*What you have to do*: Leaving the pictures out, print the lines from the first line of the listing through the line containing "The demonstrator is", exactly as they read, and no others.

=== Section Start ===

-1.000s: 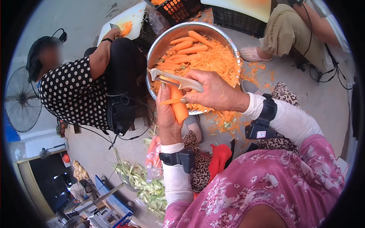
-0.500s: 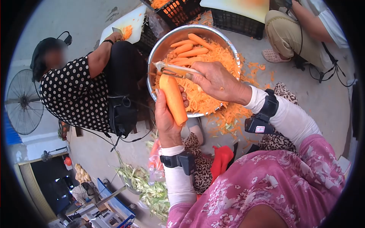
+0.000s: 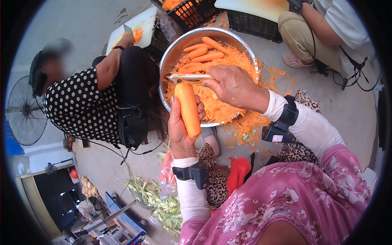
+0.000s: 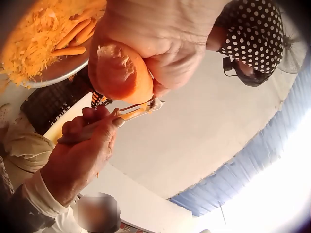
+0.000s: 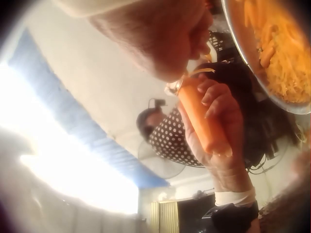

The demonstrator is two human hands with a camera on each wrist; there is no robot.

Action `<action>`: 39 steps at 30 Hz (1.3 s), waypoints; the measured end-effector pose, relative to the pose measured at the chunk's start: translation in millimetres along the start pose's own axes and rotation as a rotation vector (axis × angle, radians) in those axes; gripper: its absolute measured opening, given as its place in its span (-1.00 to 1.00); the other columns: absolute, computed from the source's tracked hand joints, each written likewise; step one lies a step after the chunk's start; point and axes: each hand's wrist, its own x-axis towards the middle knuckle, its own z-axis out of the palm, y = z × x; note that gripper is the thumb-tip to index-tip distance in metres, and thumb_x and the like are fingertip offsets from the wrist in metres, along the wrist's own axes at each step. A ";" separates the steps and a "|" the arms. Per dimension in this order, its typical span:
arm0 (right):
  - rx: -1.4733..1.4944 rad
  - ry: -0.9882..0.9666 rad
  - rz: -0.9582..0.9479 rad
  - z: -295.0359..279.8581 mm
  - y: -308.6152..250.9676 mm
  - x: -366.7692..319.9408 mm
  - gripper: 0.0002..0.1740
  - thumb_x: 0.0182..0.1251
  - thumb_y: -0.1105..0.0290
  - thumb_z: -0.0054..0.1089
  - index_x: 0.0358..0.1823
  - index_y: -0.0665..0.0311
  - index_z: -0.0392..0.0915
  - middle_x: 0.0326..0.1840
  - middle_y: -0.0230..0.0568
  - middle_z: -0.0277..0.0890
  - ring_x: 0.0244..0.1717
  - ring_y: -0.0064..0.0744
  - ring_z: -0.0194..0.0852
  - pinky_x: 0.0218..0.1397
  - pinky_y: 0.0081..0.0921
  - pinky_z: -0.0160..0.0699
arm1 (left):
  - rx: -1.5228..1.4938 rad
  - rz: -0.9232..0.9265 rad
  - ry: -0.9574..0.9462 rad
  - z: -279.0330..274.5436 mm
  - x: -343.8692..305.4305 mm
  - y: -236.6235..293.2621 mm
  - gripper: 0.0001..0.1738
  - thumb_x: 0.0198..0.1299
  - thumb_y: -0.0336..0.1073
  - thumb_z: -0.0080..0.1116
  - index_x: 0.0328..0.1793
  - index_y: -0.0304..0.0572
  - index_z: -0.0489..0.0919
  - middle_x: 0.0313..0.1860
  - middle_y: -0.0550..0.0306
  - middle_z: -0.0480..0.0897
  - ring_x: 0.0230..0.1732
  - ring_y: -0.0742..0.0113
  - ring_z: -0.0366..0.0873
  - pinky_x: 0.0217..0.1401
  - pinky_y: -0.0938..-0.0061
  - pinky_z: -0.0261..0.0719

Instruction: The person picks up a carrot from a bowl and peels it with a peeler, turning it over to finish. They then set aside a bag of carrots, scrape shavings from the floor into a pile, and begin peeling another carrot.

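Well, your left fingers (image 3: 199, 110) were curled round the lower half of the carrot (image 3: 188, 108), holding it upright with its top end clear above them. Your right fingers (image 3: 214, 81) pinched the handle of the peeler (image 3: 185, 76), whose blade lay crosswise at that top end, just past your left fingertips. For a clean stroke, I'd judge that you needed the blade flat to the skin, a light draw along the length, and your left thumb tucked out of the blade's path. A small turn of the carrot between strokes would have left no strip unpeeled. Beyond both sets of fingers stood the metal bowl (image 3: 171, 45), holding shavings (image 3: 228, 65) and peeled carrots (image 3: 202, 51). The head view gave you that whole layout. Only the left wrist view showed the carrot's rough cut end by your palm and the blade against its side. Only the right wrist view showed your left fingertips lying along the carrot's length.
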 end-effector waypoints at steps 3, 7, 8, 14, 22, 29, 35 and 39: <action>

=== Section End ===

*Solution to this problem*:
-1.000s: 
-0.500s: 
+0.000s: 
+0.000s: 
+0.000s: 

The demonstrator is two human hands with a camera on each wrist; there is no robot.

The answer to this exercise has been fully stated.